Turning off the latest technology

by Ilya Evdokimov | Feb 17, 2010 | OCR

In data capture and OCR, there is a component of the technology called document analysis

Our culture is built on the fact that the newer and more means better. In the advanced technologies that exist, this for the most part is true, but people are always surprised when I tell them that disabling some of the newer technology will actually produce a better result. I am going to give you three examples of where technology demands time travel to older approaches for higher accuracy.

In data capture and OCR, there is a component of the technology called document analysis. Document analysis prior to any collection of data tells the structure of a page including columns, rows, tables, pictures, paragraphs, lines, etc. It’s the biggest contributor to modern day OCR accuracy. Document analysis is really designed for documents that are more traditional such as an article, a book page, or a letter. Document analysis ( although there have been special ones ) does not excel at form type documents. One of the most difficult documents in the world is an Explanation of Benefits EOB. This document has its own structure per variant typically.

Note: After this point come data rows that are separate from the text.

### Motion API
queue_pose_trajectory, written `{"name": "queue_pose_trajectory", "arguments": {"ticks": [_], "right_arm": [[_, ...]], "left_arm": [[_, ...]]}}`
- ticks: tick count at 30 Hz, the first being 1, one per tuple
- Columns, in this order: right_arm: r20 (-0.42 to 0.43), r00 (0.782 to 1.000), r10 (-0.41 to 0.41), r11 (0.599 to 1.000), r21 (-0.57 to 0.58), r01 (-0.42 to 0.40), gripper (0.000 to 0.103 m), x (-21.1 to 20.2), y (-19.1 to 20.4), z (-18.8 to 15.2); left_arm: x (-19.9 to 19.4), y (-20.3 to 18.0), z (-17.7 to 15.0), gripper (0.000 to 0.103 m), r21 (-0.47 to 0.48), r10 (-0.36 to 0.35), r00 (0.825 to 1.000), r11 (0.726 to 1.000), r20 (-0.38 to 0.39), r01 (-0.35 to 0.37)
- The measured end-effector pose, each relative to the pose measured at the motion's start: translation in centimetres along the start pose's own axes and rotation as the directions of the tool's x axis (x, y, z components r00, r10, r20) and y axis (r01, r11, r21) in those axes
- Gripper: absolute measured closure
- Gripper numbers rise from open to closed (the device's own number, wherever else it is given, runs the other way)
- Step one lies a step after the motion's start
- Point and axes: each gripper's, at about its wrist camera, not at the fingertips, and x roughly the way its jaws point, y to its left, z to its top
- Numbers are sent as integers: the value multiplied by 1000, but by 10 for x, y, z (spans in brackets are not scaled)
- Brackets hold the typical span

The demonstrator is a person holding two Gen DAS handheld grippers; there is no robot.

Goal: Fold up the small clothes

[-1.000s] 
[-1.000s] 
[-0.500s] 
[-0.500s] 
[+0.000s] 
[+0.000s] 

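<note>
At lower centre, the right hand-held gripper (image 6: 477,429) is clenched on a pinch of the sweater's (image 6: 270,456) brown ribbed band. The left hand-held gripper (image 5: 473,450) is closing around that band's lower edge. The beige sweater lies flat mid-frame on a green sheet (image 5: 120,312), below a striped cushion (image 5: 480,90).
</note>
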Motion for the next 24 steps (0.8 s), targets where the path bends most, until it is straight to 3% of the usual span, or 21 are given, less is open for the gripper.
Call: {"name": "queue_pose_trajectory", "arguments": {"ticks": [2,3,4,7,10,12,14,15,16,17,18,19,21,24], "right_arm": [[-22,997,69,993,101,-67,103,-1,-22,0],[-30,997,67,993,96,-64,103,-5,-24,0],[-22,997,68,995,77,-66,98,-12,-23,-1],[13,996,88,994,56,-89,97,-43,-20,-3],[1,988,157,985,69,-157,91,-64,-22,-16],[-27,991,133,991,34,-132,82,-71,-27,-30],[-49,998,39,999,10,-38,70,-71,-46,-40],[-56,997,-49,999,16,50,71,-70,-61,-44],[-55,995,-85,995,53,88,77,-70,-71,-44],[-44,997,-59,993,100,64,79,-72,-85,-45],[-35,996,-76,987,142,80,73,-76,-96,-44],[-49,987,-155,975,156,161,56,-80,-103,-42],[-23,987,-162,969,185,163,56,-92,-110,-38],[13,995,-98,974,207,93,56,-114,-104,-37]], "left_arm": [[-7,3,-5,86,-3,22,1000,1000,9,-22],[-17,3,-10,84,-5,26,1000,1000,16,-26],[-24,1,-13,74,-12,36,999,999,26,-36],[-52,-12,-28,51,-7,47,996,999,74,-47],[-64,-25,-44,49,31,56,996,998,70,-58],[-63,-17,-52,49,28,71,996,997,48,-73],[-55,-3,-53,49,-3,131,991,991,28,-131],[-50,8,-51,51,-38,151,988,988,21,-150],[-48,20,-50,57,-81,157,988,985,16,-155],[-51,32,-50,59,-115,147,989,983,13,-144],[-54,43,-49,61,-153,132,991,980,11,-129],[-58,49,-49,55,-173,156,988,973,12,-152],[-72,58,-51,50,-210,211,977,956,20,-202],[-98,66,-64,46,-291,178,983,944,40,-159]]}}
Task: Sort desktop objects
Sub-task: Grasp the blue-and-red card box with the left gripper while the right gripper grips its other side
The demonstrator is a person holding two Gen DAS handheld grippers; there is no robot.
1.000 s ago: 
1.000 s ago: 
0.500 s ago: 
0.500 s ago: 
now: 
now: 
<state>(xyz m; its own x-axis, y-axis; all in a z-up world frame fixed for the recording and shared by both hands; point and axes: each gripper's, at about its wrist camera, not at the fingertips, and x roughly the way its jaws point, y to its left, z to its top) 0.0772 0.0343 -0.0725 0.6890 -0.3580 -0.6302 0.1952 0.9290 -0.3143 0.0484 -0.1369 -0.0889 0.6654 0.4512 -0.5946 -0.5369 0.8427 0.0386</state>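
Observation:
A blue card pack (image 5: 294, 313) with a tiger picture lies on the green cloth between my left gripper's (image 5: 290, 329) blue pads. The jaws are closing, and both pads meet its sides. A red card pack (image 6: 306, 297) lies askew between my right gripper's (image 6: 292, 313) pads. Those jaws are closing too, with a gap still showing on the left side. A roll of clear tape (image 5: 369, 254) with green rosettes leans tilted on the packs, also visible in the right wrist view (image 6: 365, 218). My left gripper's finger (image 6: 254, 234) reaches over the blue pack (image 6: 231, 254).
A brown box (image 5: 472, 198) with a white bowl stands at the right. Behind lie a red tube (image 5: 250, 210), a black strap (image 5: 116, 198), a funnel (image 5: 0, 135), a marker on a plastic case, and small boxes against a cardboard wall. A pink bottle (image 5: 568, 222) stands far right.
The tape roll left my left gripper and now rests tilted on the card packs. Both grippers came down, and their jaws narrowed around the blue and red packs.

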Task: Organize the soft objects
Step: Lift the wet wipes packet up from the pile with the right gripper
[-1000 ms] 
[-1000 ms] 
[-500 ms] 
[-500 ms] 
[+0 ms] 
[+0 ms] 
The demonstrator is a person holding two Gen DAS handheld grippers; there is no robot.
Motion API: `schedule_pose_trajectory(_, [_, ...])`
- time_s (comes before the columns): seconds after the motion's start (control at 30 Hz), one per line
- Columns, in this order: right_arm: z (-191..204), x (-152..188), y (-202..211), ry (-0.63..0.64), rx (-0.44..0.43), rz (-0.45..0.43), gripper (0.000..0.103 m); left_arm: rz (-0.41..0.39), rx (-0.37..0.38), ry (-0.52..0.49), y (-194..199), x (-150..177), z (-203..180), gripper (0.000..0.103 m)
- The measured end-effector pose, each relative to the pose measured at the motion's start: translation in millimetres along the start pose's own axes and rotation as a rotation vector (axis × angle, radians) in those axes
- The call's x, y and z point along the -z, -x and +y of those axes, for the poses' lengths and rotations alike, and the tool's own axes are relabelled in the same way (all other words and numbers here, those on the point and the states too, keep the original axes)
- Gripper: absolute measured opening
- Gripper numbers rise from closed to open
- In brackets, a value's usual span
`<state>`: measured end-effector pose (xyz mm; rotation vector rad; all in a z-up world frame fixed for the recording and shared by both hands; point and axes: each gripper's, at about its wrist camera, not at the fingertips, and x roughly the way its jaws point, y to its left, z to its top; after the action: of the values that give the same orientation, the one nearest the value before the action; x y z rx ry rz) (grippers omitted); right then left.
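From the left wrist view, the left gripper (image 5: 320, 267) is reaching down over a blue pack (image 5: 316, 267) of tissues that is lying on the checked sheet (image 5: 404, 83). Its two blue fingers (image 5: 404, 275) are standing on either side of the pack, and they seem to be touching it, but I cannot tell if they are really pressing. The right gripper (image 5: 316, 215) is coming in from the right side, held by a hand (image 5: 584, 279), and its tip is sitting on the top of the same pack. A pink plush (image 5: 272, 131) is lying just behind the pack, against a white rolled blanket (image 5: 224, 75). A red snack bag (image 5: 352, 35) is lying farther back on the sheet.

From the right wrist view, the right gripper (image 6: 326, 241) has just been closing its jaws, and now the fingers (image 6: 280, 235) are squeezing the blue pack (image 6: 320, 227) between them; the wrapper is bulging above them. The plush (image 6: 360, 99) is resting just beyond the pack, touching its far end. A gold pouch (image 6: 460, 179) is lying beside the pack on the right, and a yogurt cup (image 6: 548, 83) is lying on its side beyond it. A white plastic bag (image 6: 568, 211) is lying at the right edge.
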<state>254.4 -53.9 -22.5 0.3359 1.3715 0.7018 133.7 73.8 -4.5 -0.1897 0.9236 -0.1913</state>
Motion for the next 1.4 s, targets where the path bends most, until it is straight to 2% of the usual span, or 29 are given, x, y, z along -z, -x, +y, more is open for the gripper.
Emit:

Surprisingly, the best way to process such a document is to turn off document analysis and default to a basic full-page read of the text. The reason for this is that document analysis provides an overwhelming bias for tables that no EOB will match.

It is the same case when reading text from photographs. When reading text from license-plates and product-plates ( serial number plates welded or stuck to many products ) during assembly it is best done with engines that do not have document analysis. In this case, the document analysis is trying too hard to find information. Because of the nature of these images, what ends up happening is characters in the photo are split into multiple lines and characters. Without document analysis, the engine sees the whole image as one text block and just reads it, thus creating better results. Looking at the license-plate readers that snap pictures of your license plate at toll booths, they are all using older antiquated OCR technology. By turning off document analysis they can use the newer engines.

Finally, there is mobility. This one makes a lot of people uncomfortable. Our society wants to believe their cell phone can do anything. Just today I was wondering why my cell phone did not brush my teeth for me. You can have your cell phone do OCR sure, but it requires older smaller and limited OCR engines to do so. I prefer to send an image to a server and use more advance OCR, but many demand OCR on the phone though in practice it’s usually slower. The reason for this is OCR requires specific processing power, and specific types of processing. Chips in phones today, and likely for a very long time to come will not compete with the power of a computer nor will they, and most importantly, include the proper math operators it takes for efficient and math heavy modern OCR. Cell phones cannot adopt proper chips because we demand long lasting batteries, small size, and low cost. Intense math is simply not important for 99.9% of mobile applications.

There you have it. Modern OCR taken down a few notches to solve current day problems. The best engines that exist today allow you to turn on and off all the various functionality you need thus making it possible to purchase the latest OCR technology and limiting it however you need. Most organizations don’t understand why anyone would want to turn off the new but today I’ve proven new is not always better!

Chris Riley – Sr. Solutions Architect